Path.__add__() (and __radd__), as well as __init__(), accepts str and Path, but not int. Considering it can handle ints just fine in subscriptors, why not add support for + too?

Currently we have:

Path("a")["b"]["c"] == Path("a.b.c")
"a" + Path("b") + "c" == Path("a.b.c")
Path("a")[1]["c"] == Path("a[1].c")
Path("[0]")[1]["c"] == Path("[0][1].c")

It could also allow the following:

"a" + Path("[1]") + "b" + 2 == Path("a[1].b[2]")
0 + Path("b") + 1 == Path("[0].b[1]")
0 + Path()[1] + 2 == Path("[0][1][2]")
"a" + Path(1)["b"] + Path(3)[4] + 5 + "c" == Path("a[1].b[3][4][5].c")

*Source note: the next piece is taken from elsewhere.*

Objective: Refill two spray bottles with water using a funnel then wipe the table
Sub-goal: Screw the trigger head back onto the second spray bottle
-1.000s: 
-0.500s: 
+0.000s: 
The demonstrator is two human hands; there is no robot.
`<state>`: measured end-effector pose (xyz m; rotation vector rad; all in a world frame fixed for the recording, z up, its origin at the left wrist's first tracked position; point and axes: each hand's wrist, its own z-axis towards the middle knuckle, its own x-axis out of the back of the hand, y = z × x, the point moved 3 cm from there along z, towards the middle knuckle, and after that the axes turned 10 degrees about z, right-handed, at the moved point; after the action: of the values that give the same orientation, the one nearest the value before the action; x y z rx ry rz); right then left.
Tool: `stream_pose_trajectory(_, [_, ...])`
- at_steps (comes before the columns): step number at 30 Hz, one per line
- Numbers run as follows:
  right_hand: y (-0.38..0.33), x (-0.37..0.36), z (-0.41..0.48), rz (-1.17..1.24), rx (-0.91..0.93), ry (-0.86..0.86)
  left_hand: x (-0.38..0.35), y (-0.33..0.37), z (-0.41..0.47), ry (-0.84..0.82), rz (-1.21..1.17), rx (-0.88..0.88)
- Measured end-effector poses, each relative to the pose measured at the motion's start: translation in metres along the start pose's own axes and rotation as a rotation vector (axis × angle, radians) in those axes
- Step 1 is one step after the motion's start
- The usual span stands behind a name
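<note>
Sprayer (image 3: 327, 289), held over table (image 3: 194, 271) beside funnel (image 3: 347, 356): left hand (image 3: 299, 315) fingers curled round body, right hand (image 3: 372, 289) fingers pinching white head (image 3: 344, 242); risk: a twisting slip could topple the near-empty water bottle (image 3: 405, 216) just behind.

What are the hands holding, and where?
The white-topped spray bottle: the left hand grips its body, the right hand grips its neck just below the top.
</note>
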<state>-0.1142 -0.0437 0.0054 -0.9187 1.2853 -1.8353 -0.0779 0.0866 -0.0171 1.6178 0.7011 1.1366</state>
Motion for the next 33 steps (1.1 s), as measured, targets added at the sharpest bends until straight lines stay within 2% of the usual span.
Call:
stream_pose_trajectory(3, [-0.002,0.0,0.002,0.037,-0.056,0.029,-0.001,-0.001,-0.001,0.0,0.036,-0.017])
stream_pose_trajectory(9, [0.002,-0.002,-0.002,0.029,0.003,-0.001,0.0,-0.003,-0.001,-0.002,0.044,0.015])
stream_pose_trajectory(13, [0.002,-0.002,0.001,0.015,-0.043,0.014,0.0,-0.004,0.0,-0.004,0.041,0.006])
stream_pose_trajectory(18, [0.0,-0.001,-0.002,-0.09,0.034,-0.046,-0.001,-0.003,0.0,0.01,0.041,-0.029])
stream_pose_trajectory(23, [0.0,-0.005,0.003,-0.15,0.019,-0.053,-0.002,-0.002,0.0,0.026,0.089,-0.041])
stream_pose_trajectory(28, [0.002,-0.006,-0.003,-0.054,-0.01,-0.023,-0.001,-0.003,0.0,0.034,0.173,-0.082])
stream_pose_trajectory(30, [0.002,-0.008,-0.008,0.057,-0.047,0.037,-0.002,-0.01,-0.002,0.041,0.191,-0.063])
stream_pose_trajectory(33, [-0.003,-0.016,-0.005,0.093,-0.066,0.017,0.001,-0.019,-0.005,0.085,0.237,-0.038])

I could send a PR if you approve the idea

@vberlier
Copy link
Owner

The idea is that path objects and strings representing path objects should be interchangeable. When you instantiate or concatenate a path with a string, the string represents a full nbt path, not an individual key, the string actually gets parsed into a path object. But when you index into a path you extend it by an individual key. That's why you can use numbers too, the string you use to subscript is a key. Path + str and Path[str] are not equivalent.

>>> Path("a.b") + Path("c.d")
Path('a.b.c.d')
>>> Path("a.b") + "c.d"
Path('a.b.c.d')
>>> Path("a.b")["c.d"]
Path('a.b."c.d"')

To me it makes sense to keep the meaning clear. We can magically make it work like you suggested but it will lead to inconsistencies.

@MestreLion
Copy link
Contributor Author

I really *love Path's design and features, it's undoubtedly one of the most amazing features of nbtlib. But I don't see by your example and explanation why wouldn't int fit that design or create any inconsistency.

If I understood correctly, the design principles you mentioned are:

  • Path(x) constructor takes a full NBT path x, represented by a string or Path.
  • path + x extends a path by concatenating it with another full NBT path x, represented by a string or Path.
  • path[x] indexing appends a single key (or index) x, represented by a string (or int)

Is that correct?

  • What about indexing using another full NBT path? Currently we have Path("a.b")[Path("c.d")] == Path("a.b.c.d"). But anyway, that's not my point.

My question is: what inconsistency would emerge from allowing an int, say 1, to be treated like "[1]"? Sure, an int is only able to represent a single component, and always an index (not a key). So what? That's a limitation of int, and Path shouldn't care. Just like any single component is accepted as a full path, be it "a", "[1]", or even "", so could an int.

My proposal is to handle integers the same way you handle "[x]", no more, no less. You can even convert 1 to "[1]" upfront in __new__, __add__ and __radd__, and let it be parsed as a string.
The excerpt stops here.